■ **Assignment**:
Reproduce exactly the lines below from the one containing "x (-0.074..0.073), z" through the one containing "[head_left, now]", including both, and nothing else.

※ ※ ※

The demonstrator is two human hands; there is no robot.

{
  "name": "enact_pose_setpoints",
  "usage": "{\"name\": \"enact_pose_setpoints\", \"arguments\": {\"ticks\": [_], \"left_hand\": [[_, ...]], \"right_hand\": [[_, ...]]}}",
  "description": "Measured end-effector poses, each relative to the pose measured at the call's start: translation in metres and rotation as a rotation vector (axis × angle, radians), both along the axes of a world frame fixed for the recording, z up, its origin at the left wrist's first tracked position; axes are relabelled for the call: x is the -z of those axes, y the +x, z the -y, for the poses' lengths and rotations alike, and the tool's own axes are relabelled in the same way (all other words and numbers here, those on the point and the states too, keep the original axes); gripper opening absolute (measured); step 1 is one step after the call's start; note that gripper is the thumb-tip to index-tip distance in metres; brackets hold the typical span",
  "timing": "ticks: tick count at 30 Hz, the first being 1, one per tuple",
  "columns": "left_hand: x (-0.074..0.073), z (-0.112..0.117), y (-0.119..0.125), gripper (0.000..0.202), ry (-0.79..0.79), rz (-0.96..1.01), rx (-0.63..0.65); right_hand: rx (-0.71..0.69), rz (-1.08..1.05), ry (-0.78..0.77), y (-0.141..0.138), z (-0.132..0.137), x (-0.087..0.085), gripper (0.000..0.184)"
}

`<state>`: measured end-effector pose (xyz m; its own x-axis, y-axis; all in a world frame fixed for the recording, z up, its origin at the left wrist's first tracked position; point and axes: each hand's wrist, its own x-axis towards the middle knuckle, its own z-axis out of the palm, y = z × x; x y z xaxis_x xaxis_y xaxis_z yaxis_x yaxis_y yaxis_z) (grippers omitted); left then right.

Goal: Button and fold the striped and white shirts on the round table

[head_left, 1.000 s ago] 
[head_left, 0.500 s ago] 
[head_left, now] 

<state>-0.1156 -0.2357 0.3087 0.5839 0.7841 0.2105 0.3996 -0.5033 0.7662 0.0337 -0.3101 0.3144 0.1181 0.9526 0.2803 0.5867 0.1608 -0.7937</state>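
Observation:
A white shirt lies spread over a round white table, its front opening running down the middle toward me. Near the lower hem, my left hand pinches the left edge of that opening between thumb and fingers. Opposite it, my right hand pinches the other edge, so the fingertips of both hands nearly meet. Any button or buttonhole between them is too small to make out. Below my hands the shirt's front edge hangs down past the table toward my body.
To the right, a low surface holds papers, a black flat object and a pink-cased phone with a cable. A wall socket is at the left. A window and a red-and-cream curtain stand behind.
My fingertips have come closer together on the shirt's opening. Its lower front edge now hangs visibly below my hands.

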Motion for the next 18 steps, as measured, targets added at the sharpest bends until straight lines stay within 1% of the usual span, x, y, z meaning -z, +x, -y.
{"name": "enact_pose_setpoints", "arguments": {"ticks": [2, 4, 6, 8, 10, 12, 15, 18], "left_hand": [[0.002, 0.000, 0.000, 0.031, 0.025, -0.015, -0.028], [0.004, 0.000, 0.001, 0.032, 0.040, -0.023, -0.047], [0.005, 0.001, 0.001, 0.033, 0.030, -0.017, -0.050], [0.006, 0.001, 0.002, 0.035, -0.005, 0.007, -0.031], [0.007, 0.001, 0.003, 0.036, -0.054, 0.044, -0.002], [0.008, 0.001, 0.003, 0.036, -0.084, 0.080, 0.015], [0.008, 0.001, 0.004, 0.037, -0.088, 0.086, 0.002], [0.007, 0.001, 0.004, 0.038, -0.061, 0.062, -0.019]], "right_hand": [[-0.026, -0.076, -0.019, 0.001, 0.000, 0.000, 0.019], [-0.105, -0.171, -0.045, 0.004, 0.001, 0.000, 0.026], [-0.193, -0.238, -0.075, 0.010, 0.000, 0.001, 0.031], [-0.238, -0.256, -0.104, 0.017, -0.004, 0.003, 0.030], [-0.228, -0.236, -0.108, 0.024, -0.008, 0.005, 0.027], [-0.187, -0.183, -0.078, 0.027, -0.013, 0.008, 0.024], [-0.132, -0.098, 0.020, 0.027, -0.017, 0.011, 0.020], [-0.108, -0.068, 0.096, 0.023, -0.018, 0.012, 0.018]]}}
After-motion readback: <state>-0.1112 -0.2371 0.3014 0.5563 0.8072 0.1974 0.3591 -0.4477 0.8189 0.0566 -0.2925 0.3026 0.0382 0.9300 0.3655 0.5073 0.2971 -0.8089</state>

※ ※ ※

■ **Response area**:
  "columns": "left_hand: x (-0.074..0.073), z (-0.112..0.117), y (-0.119..0.125), gripper (0.000..0.202), ry (-0.79..0.79), rz (-0.96..1.01), rx (-0.63..0.65); right_hand: rx (-0.71..0.69), rz (-1.08..1.05), ry (-0.78..0.77), y (-0.141..0.138), z (-0.132..0.137), x (-0.087..0.085), gripper (0.000..0.184)"
}

`<state>`: measured end-effector pose (xyz m; its own x-axis, y-axis; all in a world frame fixed for the recording, z up, its origin at the left wrist's first tracked position; point and axes: each hand's wrist, its own x-axis towards the middle knuckle, its own z-axis out of the palm, y = z × x; x y z xaxis_x xaxis_y xaxis_z yaxis_x yaxis_y yaxis_z) (grippers omitted); left then right.

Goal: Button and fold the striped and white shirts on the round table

[head_left, 1.000 s ago] 
[head_left, 0.500 s ago] 
[head_left, now] 

Work on this exercise is now complete.